-
Notifications
You must be signed in to change notification settings - Fork 149
Closed
Description
I'm trying to use playwright with scrapy but so far I've been stuck on the same problem for a couple of days.
As I try to scrape two links from an array the first one is successful and proceeds to the parse function but all next scrapes fails with this stack trace:
2022-06-29 19:26:44 [scrapy.core.scraper] ERROR: Error downloading <GET https://www.alibaba.com/trade/search?fsb=y&IndexArea=product_en&CatId=&tab=all&SearchText=purple%20shoes>
Traceback (most recent call last):
File "/usr/local/lib/python3.9/site-packages/twisted/internet/defer.py", line 1656, in _inlineCallbacks
result = current_context.run(
File "/usr/local/lib/python3.9/site-packages/twisted/python/failure.py", line 514, in throwExceptionIntoGenerator
return g.throw(self.type, self.value, self.tb)
File "/usr/local/lib/python3.9/site-packages/scrapy/core/downloader/middleware.py", line 49, in process_request
return (yield download_func(request=request, spider=spider))
File "/usr/local/lib/python3.9/site-packages/twisted/internet/defer.py", line 1030, in adapt
extracted = result.result()
File "/usr/local/lib/python3.9/site-packages/scrapy_playwright/handler.py", line 275, in _download_request
result = await self._download_request_with_page(request, page)

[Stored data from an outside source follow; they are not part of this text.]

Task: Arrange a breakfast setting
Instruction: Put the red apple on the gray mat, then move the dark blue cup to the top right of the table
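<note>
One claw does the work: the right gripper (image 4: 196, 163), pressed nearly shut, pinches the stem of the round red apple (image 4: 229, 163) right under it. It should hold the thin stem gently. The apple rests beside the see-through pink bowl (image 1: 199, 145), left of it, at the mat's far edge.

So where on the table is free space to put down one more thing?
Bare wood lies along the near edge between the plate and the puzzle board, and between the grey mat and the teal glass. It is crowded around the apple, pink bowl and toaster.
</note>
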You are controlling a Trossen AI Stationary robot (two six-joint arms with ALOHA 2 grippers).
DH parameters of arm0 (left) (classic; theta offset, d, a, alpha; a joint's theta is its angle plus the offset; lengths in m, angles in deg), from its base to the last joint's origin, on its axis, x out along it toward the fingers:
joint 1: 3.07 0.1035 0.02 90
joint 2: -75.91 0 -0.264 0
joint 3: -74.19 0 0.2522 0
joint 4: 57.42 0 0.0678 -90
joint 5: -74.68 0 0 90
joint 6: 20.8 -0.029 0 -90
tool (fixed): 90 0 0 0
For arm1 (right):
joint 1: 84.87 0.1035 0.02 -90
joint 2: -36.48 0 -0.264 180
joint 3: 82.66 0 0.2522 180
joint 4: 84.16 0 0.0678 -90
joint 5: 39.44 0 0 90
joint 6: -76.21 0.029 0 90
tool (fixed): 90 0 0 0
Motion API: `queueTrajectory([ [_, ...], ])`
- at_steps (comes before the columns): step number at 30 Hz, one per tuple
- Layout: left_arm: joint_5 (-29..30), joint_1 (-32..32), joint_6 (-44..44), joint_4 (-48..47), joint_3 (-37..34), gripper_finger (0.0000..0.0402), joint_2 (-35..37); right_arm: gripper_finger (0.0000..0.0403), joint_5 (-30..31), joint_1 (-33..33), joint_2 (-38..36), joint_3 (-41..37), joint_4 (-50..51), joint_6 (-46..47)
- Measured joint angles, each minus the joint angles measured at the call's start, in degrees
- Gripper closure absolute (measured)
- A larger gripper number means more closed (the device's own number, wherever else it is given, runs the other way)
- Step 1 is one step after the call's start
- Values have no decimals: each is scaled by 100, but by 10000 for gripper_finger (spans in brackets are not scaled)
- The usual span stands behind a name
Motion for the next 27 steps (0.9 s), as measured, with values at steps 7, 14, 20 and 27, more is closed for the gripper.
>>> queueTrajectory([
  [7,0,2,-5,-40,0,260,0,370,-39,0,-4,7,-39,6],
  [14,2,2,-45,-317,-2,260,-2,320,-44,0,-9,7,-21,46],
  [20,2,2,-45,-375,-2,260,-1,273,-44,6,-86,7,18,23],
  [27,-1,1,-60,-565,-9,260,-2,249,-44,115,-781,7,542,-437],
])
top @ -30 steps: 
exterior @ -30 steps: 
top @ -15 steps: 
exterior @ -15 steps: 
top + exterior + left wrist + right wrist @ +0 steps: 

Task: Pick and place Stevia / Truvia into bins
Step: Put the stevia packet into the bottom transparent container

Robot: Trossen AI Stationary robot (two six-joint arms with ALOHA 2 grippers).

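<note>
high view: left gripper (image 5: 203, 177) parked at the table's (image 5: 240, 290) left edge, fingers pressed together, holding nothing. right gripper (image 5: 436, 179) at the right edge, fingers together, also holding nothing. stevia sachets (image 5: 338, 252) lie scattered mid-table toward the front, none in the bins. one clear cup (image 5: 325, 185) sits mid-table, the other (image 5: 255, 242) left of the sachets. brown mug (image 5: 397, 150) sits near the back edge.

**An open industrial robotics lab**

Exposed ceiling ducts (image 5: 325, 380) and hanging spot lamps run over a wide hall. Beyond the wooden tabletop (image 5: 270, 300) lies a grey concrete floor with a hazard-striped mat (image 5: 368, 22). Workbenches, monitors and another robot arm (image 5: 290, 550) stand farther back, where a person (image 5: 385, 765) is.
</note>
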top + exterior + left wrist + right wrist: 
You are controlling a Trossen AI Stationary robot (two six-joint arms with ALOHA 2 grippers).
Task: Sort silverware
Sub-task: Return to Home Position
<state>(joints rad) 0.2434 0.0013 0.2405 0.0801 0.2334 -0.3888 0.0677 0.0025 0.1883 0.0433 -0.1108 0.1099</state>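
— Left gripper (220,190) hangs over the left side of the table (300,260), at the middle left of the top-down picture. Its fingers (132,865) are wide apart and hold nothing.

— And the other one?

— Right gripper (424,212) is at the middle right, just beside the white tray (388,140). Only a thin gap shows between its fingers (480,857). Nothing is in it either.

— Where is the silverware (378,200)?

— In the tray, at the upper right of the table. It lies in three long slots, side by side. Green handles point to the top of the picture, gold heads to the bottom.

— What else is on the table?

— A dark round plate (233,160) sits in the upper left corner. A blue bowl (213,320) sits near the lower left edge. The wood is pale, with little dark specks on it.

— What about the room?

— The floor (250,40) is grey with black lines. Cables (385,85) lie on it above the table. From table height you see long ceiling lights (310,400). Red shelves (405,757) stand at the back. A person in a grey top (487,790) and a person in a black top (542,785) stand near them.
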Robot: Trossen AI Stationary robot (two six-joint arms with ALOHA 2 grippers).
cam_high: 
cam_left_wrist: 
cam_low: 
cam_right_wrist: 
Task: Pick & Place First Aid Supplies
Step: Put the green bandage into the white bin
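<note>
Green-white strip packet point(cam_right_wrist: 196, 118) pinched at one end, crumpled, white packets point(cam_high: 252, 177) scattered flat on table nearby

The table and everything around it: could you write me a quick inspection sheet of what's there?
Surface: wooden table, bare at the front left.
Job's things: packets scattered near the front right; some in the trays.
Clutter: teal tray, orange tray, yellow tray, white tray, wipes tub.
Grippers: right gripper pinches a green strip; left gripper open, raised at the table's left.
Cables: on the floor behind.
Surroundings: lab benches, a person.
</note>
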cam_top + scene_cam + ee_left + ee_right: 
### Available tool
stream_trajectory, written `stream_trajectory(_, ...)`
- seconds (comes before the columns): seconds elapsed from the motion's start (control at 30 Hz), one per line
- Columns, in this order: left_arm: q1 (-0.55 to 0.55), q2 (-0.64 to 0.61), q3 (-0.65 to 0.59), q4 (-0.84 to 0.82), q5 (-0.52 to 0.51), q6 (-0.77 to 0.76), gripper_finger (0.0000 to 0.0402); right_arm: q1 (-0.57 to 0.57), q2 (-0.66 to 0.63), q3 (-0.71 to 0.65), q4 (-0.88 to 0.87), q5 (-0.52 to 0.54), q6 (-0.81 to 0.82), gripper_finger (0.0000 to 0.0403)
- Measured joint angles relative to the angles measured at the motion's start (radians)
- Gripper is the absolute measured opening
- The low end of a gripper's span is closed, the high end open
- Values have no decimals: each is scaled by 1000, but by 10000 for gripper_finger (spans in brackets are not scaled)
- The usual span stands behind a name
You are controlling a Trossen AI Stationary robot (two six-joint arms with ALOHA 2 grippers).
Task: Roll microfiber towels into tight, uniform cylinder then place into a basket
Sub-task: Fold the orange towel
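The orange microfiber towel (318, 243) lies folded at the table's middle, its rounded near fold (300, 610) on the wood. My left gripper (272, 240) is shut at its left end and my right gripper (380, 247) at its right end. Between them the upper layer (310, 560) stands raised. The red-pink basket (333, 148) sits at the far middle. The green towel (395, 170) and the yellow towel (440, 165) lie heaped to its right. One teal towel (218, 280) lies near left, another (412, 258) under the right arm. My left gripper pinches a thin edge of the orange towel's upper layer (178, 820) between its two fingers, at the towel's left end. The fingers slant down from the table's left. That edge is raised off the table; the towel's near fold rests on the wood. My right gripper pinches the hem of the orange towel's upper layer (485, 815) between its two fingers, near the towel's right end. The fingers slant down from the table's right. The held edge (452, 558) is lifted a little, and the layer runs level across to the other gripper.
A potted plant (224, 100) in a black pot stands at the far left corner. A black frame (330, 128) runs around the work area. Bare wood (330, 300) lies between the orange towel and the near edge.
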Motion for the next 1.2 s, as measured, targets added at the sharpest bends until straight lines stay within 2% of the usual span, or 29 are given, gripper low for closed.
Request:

File "/usr/local/lib/python3.9/site-packages/scrapy_playwright/handler.py", line 308, in _download_request_with_page
headers = Headers(await response.all_headers())
AttributeError: 'NoneType' object has no attribute 'all_headers'
This is requirements.txt, running in python:3.9 docker:
Scrapy==2.6.1
scrapy-user-agents==0.1.1
scrapy-playwright==0.0.18
This is the crawler code:
import scrapy
from scrapy.http import Request
class AlibabaCrawlerSpider(scrapy.Spider):
name = 'alibaba_crawler'
allowed_domains = ['alibaba.com']
start_urls = ["https://www.alibaba.com/trade/search?fsb=y&IndexArea=product_en&CatId=&tab=all&SearchText={0}".format("green shoes"),
"https://www.alibaba.com/trade/search?fsb=y&IndexArea=product_en&CatId=&tab=all&SearchText={0}".format("purple shoes")]
custom_settings={
"TWISTED_REACTOR": "twisted.internet.asyncioreactor.AsyncioSelectorReactor",
"DOWNLOAD_HANDLERS": {
"https": "scrapy_playwright.handler.ScrapyPlaywrightDownloadHandler",
"http": "scrapy_playwright.handler.ScrapyPlaywrightDownloadHandler",
}
}
def start_requests(self):
for url in self.start_urls:
print("Search Url:", url)
yield scrapy.Request(url, callback=self.parse_search, meta={
"playwright": True,
"playwright_include_page": False,
"playwright_context": "new"})
def parse_search(self, response):
print("Parsing search:", response.url)
Scrapy settings.py
BOT_NAME = 'scrapy_alibaba'
SPIDER_MODULES = ['scrapy_alibaba.spiders']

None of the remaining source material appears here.